Django documentation

Pagination

This document is for Django's SVN release, which can be significantly different from previous releases. Get old docs here: 0.96, 0.95.

New in Django development version

Django provides a few classes that help you manage paginated data — that is, data that’s split across several pages, with “Previous/Next” links. These classes live in the module django/core/paginator.py.

Example

Give Paginator a list of objects, plus the number of items you’d like to have on each page, and it gives you methods for accessing the items for each page:

>>> from django.core.paginator import Paginator
>>> objects = ['john', 'paul', 'george', 'ringo']
>>> p = Paginator(objects, 2)

>>> p.count
4
>>> p.num_pages
2
>>> p.page_range
[1, 2]

>>> page1 = p.page(1)
>>> page1
<Page 1 of 2>
>>> page1.object_list
['john', 'paul']

>>> page2 = p.page(2)
>>> page2.object_list
['george', 'ringo']
>>> page2.has_next()
False
>>> page2.has_previous()
True
>>> page2.has_other_pages()
True
>>> page2.next_page_number()
3
>>> page2.previous_page_number()
1
>>> page2.start_index() # The 1-based index of the first item on this page
3
>>> page2.end_index() # The 1-based index of the last item on this page
4

>>> p.page(0)
Traceback (most recent call last):
...
InvalidPage
>>> p.page(3)
Traceback (most recent call last):
...
InvalidPage

Paginator objects

Methods

page(number) — Returns a Page object with the given 1-based index. Raises InvalidPage if the given page number doesn’t exist.

Attributes

count — The total number of objects, across all pages.
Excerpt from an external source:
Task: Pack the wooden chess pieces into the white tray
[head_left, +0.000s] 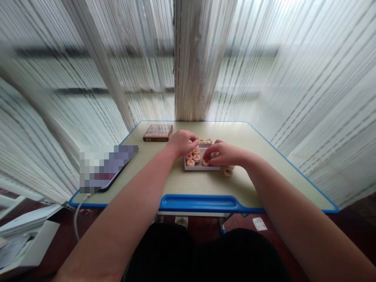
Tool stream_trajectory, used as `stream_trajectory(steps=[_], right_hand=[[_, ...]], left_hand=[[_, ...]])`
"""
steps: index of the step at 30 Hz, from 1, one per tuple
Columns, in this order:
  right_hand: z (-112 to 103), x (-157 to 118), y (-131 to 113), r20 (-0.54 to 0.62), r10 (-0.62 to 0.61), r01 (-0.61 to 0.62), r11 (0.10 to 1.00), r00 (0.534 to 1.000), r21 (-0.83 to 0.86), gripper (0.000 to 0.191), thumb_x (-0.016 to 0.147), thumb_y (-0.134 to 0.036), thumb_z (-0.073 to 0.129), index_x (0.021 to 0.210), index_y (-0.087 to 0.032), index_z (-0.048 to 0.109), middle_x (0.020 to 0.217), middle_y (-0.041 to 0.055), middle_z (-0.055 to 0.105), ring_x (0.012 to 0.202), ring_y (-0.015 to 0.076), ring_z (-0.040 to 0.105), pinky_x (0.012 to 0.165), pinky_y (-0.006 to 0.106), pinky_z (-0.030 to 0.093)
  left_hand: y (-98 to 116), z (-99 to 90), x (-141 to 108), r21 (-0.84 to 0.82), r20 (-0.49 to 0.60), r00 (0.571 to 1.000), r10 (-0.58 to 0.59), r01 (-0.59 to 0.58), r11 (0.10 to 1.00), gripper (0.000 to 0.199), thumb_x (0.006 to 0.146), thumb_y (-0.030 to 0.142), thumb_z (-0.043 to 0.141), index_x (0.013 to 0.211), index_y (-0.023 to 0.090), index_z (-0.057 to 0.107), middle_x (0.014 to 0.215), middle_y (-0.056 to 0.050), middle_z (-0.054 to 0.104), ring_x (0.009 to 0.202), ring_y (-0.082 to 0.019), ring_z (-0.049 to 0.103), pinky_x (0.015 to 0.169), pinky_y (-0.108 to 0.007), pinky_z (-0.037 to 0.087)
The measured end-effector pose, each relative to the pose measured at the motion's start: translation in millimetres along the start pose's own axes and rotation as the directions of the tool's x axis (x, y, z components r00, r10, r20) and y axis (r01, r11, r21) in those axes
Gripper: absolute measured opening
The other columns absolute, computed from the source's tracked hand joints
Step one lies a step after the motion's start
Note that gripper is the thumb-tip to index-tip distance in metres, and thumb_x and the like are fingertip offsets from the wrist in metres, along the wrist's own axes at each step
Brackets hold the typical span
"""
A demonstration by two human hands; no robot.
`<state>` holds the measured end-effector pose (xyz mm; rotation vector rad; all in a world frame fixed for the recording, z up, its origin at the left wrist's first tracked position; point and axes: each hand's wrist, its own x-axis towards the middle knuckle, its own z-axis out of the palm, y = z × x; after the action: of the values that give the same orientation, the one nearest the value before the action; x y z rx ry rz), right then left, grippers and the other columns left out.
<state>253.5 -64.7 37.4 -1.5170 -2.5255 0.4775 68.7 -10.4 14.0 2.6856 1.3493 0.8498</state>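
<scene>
A shallow white box (202,169) holding round, red-marked game pieces (196,158) sits on a table (282,172), pieces gathered toward its nine o'clock. The right hand (225,152), at three o'clock, pinches one piece (205,162) inside. The left hand (182,141) curls at ten o'clock; I cannot tell whether it grips anything. A loose disc (228,172) lies outside, at four o'clock.

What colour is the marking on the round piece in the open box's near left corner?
The marking on that piece is red, best seen in the head view.
</scene>
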Motion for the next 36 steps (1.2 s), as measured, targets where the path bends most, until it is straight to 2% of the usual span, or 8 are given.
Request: stream_trajectory(steps=[4, 8, 12, 18, 26, 36], right_hand=[[0.5, 0.4, 2.7, -0.013, 0.039, -0.039, 0.999, 0.999, -0.011, 0.029, 0.064, -0.016, 0.061, 0.087, -0.026, 0.073, 0.081, 0.005, 0.064, 0.093, 0.0231, 0.055, 0.079, 0.031, 0.046], [5.1, 2.5, 6.9, -0.037, -0.036, 0.035, 0.999, 0.999, -0.038, 0.02, 0.064, -0.018, 0.062, 0.078, -0.027, 0.074, 0.078, 0.0049, 0.067, 0.098, 0.0263, 0.05, 0.086, 0.036, 0.044], [6.6, 4.4, 7.4, -0.042, -0.086, 0.083, 0.994, 0.995, -0.065, 0.017, 0.067, -0.021, 0.061, 0.077, -0.027, 0.074, 0.081, 0.0027, 0.068, 0.095, 0.0247, 0.051, 0.09, 0.037, 0.042], [5.7, 5.0, 4.1, -0.038, -0.069, 0.066, 0.996, 0.997, -0.065, 0.014, 0.071, -0.032, 0.063, 0.078, -0.025, 0.073, 0.08, 0.0034, 0.069, 0.093, 0.0244, 0.053, 0.085, 0.036, 0.043], [7.5, 5.2, 1.7, -0.041, -0.075, 0.072, 0.995, 0.996, -0.076, 0.012, 0.072, -0.033, 0.063, 0.075, -0.025, 0.073, 0.079, 0.003, 0.068, 0.089, 0.0225, 0.054, 0.085, 0.037, 0.042], [7.9, 5.2, 2.2, -0.031, -0.091, 0.088, 0.993, 0.995, -0.078, 0.014, 0.069, -0.035, 0.066, 0.075, -0.024, 0.072, 0.082, 0.0036, 0.069, 0.092, 0.0244, 0.05, 0.086, 0.039, 0.04]], left_hand=[[-3.5, 1.3, -0.2, -0.007, -0.001, 0.999, -0.032, 0.032, 0.999, 0.028, 0.077, 0.033, 0.05, 0.073, 0.016, 0.071, 0.08, -0.008, 0.069, 0.078, -0.02, 0.06, 0.074, -0.03, 0.043], [-4.6, 2.0, 0.4, 0.002, 0.008, 1.0, -0.028, 0.028, 1.0, 0.028, 0.077, 0.033, 0.049, 0.073, 0.016, 0.071, 0.08, -0.008, 0.069, 0.078, -0.019, 0.059, 0.074, -0.029, 0.043], [-3.2, 1.4, 0.8, 0.028, 0.016, 1.0, -0.026, 0.025, 0.999, 0.029, 0.078, 0.034, 0.049, 0.073, 0.016, 0.071, 0.079, -0.007, 0.069, 0.078, -0.019, 0.059, 0.073, -0.029, 0.043], [-2.0, 0.4, 0.4, 0.039, 0.005, 1.0, -0.022, 0.022, 0.999, 0.029, 0.078, 0.033, 0.049, 0.072, 0.015, 0.071, 0.077, -0.008, 0.068, 0.075, -0.019, 0.059, 0.07, -0.028, 0.042], [-2.8, 0.5, 0.4, 0.035, 0.016, 0.999, -0.029, 0.029, 0.999, 0.03, 0.077, 0.034, 0.048, 0.072, 0.015, 0.071, 0.076, -0.008, 0.069, 0.074, -0.018, 0.059, 0.069, -0.028, 0.041], [-5.5, 2.1, 0.0, 0.039, 0.015, 0.999, -0.04, 0.039, 0.998, 0.032, 0.078, 0.034, 0.047, 0.074, 0.015, 0.072, 0.077, -0.008, 0.069, 0.074, -0.018, 0.059, 0.068, -0.028, 0.042]])
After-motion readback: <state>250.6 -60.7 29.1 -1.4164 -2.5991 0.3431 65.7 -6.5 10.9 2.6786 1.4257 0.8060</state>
num_pages — The total number of pages.

page_range — A 1-based range of page numbers, e.g., [1, 2, 3, 4].

Page objects

Methods

has_next() — Returns True if there’s a next page.

has_previous() — Returns True if there’s a previous page.

has_other_pages() — Returns True if there’s a next or previous page.

next_page_number() — Returns the next page number. Note that this is “dumb” and will return the next page number regardless of whether a subsequent page exists.

previous_page_number() — Returns the previous page number. Note that this is “dumb” and will return the previous page number regardless of whether a previous page exists.

start_index() — Returns the 1-based index of the first object on the page, relative to all of the objects in the paginator’s list. For example, when paginating a list of 5 objects with 2 objects per page, the second page’s start_index() would return 3.

end_index() — Returns the 1-based index of the last object on the page, relative to all of the objects in the paginator’s list. For example, when paginating a list of 5 objects with 2 objects per page, the second page’s end_index() would return 4.

Attributes

object_list — The list of objects on this page.

number — The 1-based page number for this page.

paginator — The associated Paginator object.

QuerySetPaginator objects

Use QuerySetPaginator instead of Paginator if you’re paginating across a QuerySet from Django’s database API. This is slightly more efficient, and there are no API differences between the two classes.

The legacy ObjectPaginator class

The Paginator and Page classes are new in the Django development version, as of revision 7306. In previous versions, Django provided an ObjectPaginator class that offered similar functionality but wasn’t as convenient. This class still exists, for backwards compatibility, but Django now issues a DeprecationWarning if you try to use it.